The exhibition, which traces the history of the game from its roots, is open daily at Union Station and closes September 7

*Included in the summer-long exhibition at Union Station of the Pro Football Hall of Fame's history of the game is a substantial collection of Kansas City Chiefs artifacts dating back to the earliest days of the franchise and the creation of the American Football League by team owner Lamar Hunt  *

Over the next couple of weeks, we'll identify some of what fans and long-time football enthusiasts might call "treasures" – some never seen by the general public before the exhibition's opening this past Memorial Day weekend.  The exhibition, which traces the history of the game from its roots, is open daily at Union Station and closes September 7.


"Roots"

Events pass into oblivion, names fade, memories all but disappear. What do people really remember about Hank Stram except he was a flashy dresser and once let himself be wired for sound for the Super Bowl?  I recall having a conversation not too long ago with some present-day Chiefs players who couldn't believe Len Dawson ever played pro football and was the MVP of a Super Bowl. It happens, people forget, some never knew in the first place. 

Pro football's beginnings now seem as old-world distant and faraway as Stram's 16 mm film projector. But the game has deeper roots than Stram's or Dawson's time and they can be explored in just the right amount of detail if you care to stop by the Gridiron Glory exhibit currently on display at Kansas City's Union Station. 

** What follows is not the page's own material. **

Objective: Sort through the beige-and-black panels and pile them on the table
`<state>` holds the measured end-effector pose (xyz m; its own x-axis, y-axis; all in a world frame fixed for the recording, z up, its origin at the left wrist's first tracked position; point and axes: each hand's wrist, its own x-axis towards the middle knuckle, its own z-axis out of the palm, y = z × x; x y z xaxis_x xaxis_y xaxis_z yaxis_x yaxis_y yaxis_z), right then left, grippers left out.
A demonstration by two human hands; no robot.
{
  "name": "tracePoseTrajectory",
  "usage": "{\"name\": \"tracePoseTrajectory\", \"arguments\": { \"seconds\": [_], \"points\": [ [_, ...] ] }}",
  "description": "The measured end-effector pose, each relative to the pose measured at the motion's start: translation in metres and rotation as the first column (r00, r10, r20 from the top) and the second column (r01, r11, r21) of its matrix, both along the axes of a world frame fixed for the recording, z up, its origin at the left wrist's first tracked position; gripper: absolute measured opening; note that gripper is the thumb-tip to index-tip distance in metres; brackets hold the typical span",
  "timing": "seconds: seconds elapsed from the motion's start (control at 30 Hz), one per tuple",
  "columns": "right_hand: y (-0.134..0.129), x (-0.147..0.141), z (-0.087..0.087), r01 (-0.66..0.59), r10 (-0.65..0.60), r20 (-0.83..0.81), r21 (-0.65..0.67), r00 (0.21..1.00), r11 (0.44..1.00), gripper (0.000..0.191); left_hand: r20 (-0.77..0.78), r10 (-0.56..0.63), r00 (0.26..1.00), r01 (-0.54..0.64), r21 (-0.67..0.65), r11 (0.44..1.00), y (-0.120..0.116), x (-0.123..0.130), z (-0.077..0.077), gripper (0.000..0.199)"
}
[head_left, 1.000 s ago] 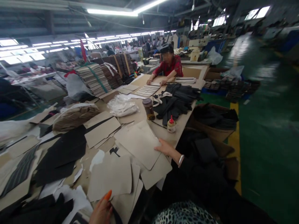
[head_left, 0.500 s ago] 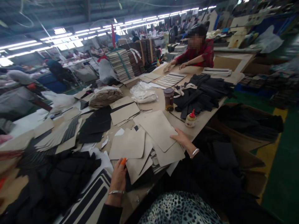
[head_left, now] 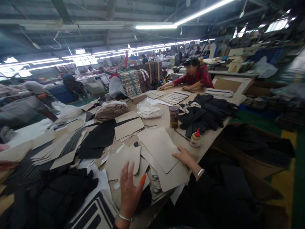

A pervasive historical myth exists that professional football always operated with the overwhelming support of the American public – crowds filling large metropolitan stadiums, colorful pageantry, beloved stars, images captured down through the years by NFL Films.

But take a closer look at the game's beginnings and you will find a sport that once operated at the margins of American life.

At its birth, pro football was an enterprise a notch above what used to be called "industrial leagues" that could be found in manufacturing cities in what is now known as the country's Rust Belt. Teams formed out of businesses and workers looked to get together to play games after their shift at the plant was over or on weekends. Employees played for their employers and from such roots a team like the "Packers" was born. (A football on display at Gridiron Glory carries the "PRR" logo signifying a connection to the now defunct Pennsylvania Railroad.)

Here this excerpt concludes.